=== Section Start ===

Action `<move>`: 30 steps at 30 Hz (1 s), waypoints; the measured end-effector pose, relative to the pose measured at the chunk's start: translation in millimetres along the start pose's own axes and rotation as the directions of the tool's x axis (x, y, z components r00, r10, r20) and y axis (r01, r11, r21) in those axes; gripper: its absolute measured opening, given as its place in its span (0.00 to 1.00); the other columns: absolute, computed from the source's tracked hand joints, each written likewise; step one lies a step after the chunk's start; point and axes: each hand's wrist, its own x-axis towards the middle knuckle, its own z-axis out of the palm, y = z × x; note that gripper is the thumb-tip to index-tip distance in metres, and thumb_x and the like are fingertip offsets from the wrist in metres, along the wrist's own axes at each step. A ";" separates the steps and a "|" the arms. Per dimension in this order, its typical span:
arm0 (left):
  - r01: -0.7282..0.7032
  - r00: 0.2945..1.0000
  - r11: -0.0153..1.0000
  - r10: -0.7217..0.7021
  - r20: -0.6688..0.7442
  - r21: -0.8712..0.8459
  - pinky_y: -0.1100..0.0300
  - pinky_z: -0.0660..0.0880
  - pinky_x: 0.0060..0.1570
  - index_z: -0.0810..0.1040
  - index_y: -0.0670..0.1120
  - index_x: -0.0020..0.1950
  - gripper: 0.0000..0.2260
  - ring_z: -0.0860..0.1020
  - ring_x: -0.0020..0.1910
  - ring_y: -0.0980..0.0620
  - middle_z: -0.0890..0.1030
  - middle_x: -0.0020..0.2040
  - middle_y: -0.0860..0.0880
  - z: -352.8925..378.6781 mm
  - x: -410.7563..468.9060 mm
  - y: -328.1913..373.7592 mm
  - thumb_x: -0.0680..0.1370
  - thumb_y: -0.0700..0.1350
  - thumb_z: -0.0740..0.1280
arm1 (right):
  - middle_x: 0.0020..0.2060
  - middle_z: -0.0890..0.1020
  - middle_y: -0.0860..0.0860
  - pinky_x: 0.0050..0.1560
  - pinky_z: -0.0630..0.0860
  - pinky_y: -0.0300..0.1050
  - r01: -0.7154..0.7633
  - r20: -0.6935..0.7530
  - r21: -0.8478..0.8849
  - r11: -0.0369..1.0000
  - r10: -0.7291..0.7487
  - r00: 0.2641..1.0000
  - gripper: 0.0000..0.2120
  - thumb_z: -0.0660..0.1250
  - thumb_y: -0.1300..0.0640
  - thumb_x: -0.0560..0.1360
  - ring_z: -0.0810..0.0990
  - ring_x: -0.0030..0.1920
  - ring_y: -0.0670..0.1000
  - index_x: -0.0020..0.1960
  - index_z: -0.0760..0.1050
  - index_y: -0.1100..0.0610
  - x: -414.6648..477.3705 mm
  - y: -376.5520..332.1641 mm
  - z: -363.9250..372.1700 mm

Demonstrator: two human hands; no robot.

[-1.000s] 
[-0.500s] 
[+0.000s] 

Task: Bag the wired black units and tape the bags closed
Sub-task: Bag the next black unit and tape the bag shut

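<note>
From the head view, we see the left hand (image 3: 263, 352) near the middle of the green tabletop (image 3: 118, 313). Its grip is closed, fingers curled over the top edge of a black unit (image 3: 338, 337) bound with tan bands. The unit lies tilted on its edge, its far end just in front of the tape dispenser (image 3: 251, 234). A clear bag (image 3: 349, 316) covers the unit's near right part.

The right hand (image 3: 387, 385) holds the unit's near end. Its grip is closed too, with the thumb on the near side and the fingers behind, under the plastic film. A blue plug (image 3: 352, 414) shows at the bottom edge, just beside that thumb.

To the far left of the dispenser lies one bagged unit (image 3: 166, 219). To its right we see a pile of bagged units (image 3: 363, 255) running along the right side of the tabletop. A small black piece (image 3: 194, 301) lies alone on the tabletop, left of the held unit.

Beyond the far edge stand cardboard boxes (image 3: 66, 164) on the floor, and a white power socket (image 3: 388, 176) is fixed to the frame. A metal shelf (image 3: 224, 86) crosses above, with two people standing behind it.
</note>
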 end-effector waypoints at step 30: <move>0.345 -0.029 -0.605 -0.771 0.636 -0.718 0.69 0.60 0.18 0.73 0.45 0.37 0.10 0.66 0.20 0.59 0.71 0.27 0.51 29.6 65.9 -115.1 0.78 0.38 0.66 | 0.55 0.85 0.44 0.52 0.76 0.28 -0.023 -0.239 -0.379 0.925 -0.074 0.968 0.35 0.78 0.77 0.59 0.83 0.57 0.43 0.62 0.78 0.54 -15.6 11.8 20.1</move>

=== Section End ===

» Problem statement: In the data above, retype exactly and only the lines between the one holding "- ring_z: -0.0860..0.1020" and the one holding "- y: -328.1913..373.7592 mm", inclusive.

» Answer box:
  - ring_z: -0.0860..0.1020
  - ring_x: -0.0020..0.1910
  - ring_y: -0.0980..0.0620
  - middle_z: -0.0890..0.1030
  - middle_x: -0.0020..0.2040
  - middle_y: -0.0860..0.0880
  - z: -352.8925..378.6781 mm
  - x: -410.7563..468.9060 mm
  - y: -328.1913..373.7592 mm

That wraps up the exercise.